- [ASSIGNMENT] The data is to be transcribed in full, with nothing missed.

- [EXERCISE DATA]
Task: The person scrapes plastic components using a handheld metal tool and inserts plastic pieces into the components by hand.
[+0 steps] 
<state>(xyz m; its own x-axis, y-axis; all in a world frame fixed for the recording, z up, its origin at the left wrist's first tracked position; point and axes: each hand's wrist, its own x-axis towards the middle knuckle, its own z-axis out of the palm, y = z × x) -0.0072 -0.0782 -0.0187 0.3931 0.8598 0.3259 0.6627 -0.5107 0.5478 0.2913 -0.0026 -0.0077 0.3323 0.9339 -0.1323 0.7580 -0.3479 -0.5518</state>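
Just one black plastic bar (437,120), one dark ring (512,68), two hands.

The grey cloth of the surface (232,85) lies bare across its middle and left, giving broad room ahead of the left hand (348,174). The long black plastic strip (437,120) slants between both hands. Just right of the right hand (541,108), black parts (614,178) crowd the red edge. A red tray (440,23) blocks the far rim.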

- [OUTPUT]
Task: The person scrapes plastic components using a handheld metal tool and inserts plastic pieces into the components by hand.
[+0 steps] 
<state>(xyz m; its own x-axis, y-axis; all in a world frame fixed for the recording, z up, its origin at the left wrist's first tracked position; point and axes: each hand's wrist, its own x-axis towards the middle knuckle, its own z-axis out of the palm, y = z × x) -0.0072 -0.0782 -0.0187 0.3931 0.8598 0.3259 0.6627 -0.5107 0.5478 0.2913 -0.0026 -0.0077 0.3323 0.9339 -0.1323 0.7580 -0.3479 -0.5518</state>
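Just one black plastic bar (437,120), one dark ring (512,68), two hands.

The grey cloth of the surface (232,85) lies bare across its middle and left, giving broad room ahead of the left hand (348,174). The long black plastic strip (437,120) slants between both hands. Just right of the right hand (541,108), black parts (614,178) crowd the red edge. A red tray (440,23) blocks the far rim.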

The answer given above is the complete response.